(Assignment):
Copy, from the material below, each line that contains the word "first".

(Provided data):
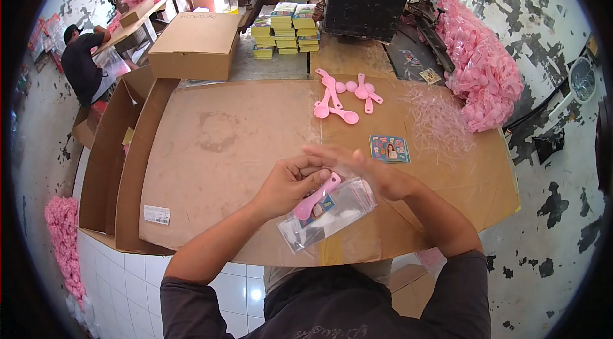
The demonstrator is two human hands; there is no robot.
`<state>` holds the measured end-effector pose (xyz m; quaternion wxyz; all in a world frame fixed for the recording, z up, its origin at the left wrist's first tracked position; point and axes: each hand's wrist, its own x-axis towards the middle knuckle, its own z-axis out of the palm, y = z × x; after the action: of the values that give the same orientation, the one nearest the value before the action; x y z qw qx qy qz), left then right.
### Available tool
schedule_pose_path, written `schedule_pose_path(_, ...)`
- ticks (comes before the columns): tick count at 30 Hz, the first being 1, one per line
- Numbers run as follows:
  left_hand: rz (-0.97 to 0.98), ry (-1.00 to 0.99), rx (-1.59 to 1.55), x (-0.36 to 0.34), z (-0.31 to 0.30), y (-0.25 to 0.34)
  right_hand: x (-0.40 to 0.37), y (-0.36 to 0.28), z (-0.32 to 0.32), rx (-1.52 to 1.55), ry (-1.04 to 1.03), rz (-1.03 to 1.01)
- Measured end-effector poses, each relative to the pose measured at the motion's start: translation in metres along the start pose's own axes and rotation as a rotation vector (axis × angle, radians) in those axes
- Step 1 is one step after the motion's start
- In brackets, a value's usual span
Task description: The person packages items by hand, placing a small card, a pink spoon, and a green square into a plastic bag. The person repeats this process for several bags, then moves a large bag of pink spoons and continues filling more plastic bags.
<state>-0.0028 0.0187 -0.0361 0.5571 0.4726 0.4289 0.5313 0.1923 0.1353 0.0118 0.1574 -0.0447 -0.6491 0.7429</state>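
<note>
Between the thumb and fingers of my left hand (pixel 297 182) is the handle end of a pink spoon (pixel 317 197). The spoon lies over a clear plastic bag (pixel 341 214) with a small printed card (pixel 317 208) at its bowl. My right hand (pixel 377 173) is blurred, just right of my left hand and above the bag; what its fingers hold, if anything, is not clear. Several more pink spoons (pixel 332 99) lie further up the table. A stack of printed cards (pixel 389 148) rests right of my hands.
A cardboard-covered table (pixel 223 211) carries a closed box (pixel 191 38), stacked card bundles (pixel 284 32) and loose clear strips (pixel 440 125). Pink bagged items (pixel 476 58) are heaped at the right. An open carton (pixel 134 166) stands left; beyond it, a person (pixel 83 64) sits at another table.
</note>
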Motion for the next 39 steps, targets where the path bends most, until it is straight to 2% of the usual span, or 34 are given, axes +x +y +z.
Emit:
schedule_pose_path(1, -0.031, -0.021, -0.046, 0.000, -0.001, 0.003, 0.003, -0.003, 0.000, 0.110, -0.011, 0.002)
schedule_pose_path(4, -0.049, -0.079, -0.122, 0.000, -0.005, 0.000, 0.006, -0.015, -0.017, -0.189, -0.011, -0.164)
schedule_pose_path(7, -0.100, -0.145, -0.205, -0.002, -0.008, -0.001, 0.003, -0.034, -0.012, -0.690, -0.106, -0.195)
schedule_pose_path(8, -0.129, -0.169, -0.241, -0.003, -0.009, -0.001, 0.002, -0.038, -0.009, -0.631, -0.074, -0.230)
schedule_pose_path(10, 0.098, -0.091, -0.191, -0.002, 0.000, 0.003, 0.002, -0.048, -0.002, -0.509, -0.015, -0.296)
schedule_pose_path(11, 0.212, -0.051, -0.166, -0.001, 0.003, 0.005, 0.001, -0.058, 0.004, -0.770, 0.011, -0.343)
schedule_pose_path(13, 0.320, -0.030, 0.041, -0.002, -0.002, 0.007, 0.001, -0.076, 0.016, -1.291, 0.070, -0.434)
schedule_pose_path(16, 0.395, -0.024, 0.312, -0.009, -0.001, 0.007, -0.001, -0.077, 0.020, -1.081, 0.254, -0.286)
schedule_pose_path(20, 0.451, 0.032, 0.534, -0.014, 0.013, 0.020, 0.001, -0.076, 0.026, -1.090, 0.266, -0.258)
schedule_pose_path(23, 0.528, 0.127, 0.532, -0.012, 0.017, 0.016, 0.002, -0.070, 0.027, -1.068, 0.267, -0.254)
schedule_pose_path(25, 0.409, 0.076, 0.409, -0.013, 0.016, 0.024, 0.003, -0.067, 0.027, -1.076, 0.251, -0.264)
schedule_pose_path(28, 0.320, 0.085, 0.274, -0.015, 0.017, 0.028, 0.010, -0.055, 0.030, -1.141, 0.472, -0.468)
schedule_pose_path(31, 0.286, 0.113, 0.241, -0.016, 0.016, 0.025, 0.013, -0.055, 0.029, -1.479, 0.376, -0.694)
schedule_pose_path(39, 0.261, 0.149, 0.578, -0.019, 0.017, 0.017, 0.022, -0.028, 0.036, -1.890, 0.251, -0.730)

(Solution):
`<state>` holds the measured end-effector pose (xyz m; quaternion wxyz; all in a world frame fixed for the recording, z up, its origin at the left wrist's first tracked position; point and axes: each hand's wrist, its own x-axis towards the middle knuckle, its own z-axis out of the palm, y = z × x; after the action: of the values that give the same orientation, the one nearest the value before the action; x y z qw qx qy qz), left then right.
- ticks (comes before the columns): tick count at 30 Hz, the first being 1, one per line

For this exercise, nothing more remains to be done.